### Your assignment
Only one span of the listing below should come back. It runs from the line with "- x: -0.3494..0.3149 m" through the line with "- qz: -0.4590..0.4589", and each of its lines must be reproduced exactly.

### Exercise data
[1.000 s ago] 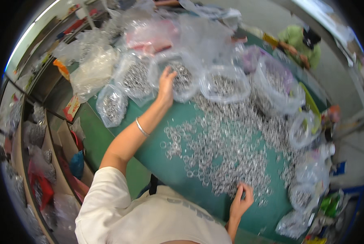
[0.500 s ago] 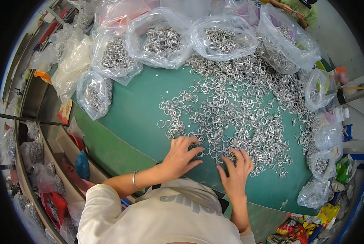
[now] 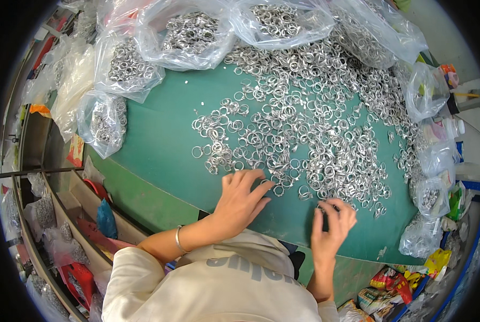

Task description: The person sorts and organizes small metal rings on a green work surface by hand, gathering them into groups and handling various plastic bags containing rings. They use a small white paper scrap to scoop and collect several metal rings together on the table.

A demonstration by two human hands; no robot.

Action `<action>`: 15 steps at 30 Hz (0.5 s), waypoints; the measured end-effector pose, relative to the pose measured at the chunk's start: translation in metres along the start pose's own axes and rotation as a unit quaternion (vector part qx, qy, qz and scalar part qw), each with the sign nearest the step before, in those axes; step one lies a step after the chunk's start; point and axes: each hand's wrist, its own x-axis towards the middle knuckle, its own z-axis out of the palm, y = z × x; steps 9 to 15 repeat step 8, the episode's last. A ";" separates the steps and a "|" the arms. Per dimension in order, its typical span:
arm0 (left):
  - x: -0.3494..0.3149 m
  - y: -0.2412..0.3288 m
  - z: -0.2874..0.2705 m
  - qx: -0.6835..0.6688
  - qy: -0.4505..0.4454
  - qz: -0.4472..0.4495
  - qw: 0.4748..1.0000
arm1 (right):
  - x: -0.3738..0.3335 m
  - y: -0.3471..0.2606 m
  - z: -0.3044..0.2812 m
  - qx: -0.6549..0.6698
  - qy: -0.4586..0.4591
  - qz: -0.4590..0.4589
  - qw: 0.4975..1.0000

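Observation:
Many loose silver metal rings (image 3: 331,166) lie spread over a green table mat (image 3: 159,134). My left hand (image 3: 240,201), its wrist wearing a plain silver bangle, rests at the near edge of the spread. Its fingers are bent and apart, with fingertips at a few rings. To the right, my right hand (image 3: 331,228) has curled fingers with the thumb apart from them, its fingertips at the near edge of the denser patch. No ring is plainly gripped in either hand. A smaller cluster of rings (image 3: 218,155) lies beyond my left hand.
Open clear bags (image 3: 189,32) of rings line the far side, with a smaller bag (image 3: 103,126) at the left. A deep heap of rings (image 3: 379,94) runs along the right. More bags (image 3: 422,236) sit at the right edge. Divided shelving (image 3: 79,196) stands left, below the table.
My right hand has moved right, away from my left hand, leaving a wider gap between them. The whole view has shifted a little. My left hand stays by the rings.

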 end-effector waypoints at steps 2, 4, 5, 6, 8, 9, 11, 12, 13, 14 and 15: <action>0.005 0.000 0.008 0.021 -0.005 0.004 1.000 | 0.001 -0.015 0.009 0.003 -0.022 -0.035 0.999; 0.003 -0.008 0.009 0.015 -0.011 0.011 1.000 | 0.007 -0.019 0.015 -0.023 -0.054 -0.034 0.998; 0.001 -0.012 0.006 0.013 -0.013 0.014 1.000 | 0.008 -0.018 0.018 -0.023 -0.063 -0.028 0.997; -0.002 -0.013 0.004 0.004 -0.008 0.021 1.000 | 0.007 -0.016 0.018 -0.035 -0.058 -0.029 0.997; -0.010 -0.010 0.000 -0.046 -0.039 0.004 0.998 | -0.003 -0.009 0.012 -0.058 -0.047 -0.033 0.997; -0.010 -0.010 0.000 -0.046 -0.039 0.004 0.998 | -0.003 -0.009 0.012 -0.058 -0.047 -0.033 0.997; -0.010 -0.010 0.000 -0.046 -0.039 0.004 0.998 | -0.003 -0.009 0.012 -0.058 -0.047 -0.033 0.997; -0.010 -0.010 0.000 -0.046 -0.039 0.004 0.998 | -0.003 -0.009 0.012 -0.058 -0.047 -0.033 0.997; -0.010 -0.010 0.000 -0.046 -0.039 0.004 0.998 | -0.003 -0.009 0.012 -0.058 -0.047 -0.033 0.997; -0.010 -0.010 0.000 -0.046 -0.039 0.004 0.998 | -0.003 -0.009 0.012 -0.058 -0.047 -0.033 0.997; -0.010 -0.010 0.000 -0.046 -0.039 0.004 0.998 | -0.003 -0.009 0.012 -0.058 -0.047 -0.033 0.997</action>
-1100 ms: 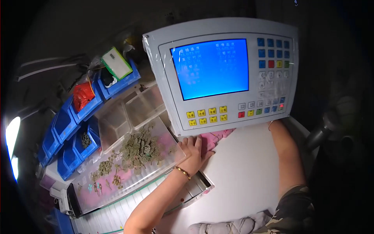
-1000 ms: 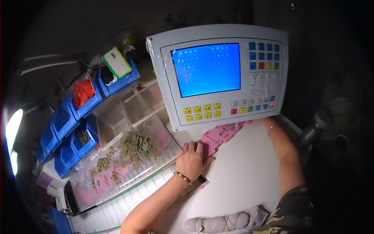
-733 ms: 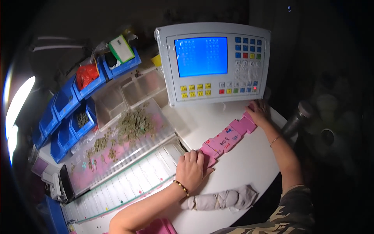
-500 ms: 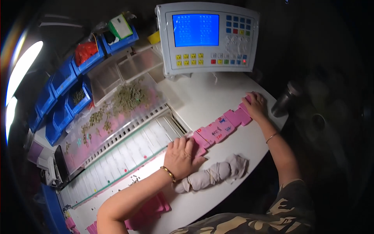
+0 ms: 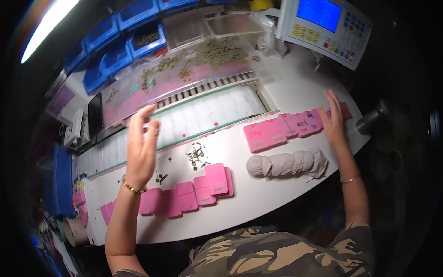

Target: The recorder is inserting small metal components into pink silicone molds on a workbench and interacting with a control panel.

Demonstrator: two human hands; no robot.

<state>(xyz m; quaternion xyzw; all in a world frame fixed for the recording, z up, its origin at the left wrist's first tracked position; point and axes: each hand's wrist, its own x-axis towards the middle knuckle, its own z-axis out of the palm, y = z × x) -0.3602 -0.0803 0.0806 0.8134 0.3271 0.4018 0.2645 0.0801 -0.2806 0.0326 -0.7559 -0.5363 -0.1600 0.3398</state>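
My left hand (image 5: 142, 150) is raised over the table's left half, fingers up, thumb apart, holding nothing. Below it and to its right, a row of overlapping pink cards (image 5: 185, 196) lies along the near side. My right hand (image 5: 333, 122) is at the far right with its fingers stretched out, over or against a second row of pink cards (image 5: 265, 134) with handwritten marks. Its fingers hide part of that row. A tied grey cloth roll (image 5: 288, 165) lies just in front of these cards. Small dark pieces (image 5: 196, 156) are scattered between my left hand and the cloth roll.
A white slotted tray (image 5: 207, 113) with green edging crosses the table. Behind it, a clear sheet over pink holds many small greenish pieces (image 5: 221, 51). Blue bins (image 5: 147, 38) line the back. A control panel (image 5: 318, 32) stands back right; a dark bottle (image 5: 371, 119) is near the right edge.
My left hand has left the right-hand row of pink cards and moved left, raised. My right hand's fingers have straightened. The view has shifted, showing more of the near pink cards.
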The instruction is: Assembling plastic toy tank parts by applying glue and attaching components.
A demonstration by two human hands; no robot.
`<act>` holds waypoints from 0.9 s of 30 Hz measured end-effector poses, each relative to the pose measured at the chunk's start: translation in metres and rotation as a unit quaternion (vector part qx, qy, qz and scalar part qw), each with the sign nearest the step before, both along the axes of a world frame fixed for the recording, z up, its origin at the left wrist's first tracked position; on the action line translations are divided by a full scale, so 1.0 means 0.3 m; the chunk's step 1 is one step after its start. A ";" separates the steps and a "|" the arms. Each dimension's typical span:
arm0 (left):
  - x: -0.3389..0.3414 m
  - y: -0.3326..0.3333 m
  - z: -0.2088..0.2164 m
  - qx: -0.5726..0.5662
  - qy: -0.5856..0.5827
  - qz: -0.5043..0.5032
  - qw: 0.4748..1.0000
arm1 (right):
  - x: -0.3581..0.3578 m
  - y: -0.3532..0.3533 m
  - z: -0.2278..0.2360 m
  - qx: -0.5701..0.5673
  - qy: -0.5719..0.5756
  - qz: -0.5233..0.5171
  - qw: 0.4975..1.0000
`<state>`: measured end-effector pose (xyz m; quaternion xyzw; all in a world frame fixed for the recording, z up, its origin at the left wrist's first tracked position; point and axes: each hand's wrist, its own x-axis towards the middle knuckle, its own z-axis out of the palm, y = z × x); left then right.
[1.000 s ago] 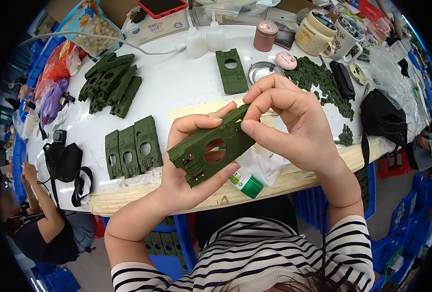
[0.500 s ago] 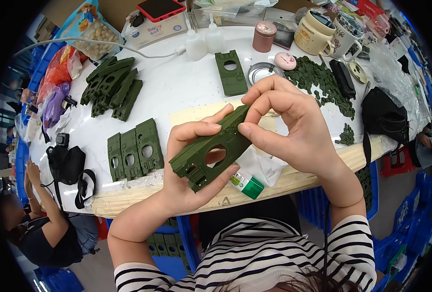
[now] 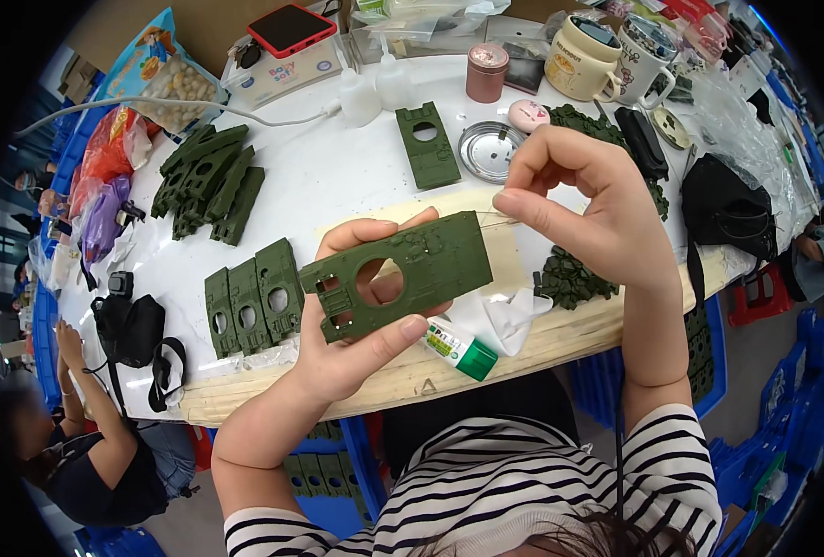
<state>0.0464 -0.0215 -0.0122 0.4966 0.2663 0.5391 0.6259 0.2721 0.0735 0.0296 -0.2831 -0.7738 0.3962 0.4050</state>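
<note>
My left hand (image 3: 338, 357) is closed round a dark green plastic model tank hull (image 3: 435, 265). The thumb lies along its near edge and the other fingers are behind it. A large round hole and small square openings face up. My right hand (image 3: 593, 204) hovers just off the hull's right end, thumb and forefinger pinched together. A thin, pale, needle-like thing (image 3: 499, 214) shows by those fingertips; its kind is too fine to make out. Below the hull lie a white glue tube with a green cap (image 3: 468, 353) and a crumpled white cloth or tissue (image 3: 505, 320).
Similar hulls stand in a row (image 3: 250, 302) at left, in a pile (image 3: 208, 181) behind, and singly (image 3: 429, 144) at centre back. Small green parts (image 3: 574, 278) lie beneath my right hand. Around them are a round tin (image 3: 489, 153), squeeze bottles (image 3: 358, 97), mugs (image 3: 584, 65) and a black pouch (image 3: 727, 209).
The hull has turned flatter and its right end has swung down. My right hand has come away from it, moving right. More of the small parts heap shows below that hand.
</note>
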 end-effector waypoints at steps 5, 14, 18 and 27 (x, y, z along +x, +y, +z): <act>0.001 0.003 0.009 -0.024 0.008 0.003 1.000 | 0.110 0.068 0.005 -0.008 -0.292 0.022 0.956; 0.003 0.000 0.016 -0.067 -0.004 0.021 0.998 | 0.110 0.054 -0.031 0.028 -0.464 0.107 0.879; 0.006 -0.003 0.018 -0.069 -0.006 0.017 0.997 | 0.083 0.044 -0.053 0.029 -0.509 0.095 0.855; 0.003 -0.003 0.023 -0.080 -0.002 0.012 0.997 | 0.063 0.056 -0.084 -0.014 -0.469 0.158 0.869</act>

### Finished exercise
  - x: -0.3494..0.3149 m
  - y: -0.2412..0.3288 m
  - z: -0.2874..0.2705 m
  - qx: -0.6835..0.6688
  - qy: -0.4505..0.4454
  - qz: -0.4472..0.4495
  - qw: 0.4748..1.0000
arm1 (right):
  - x: -0.3738..0.3335 m
  - y: -0.3471..0.2606 m
  - z: -0.3044..0.2812 m
  - qx: -0.6549..0.6698
  - qy: -0.4586..0.4591
  - qz: -0.4590..0.4589

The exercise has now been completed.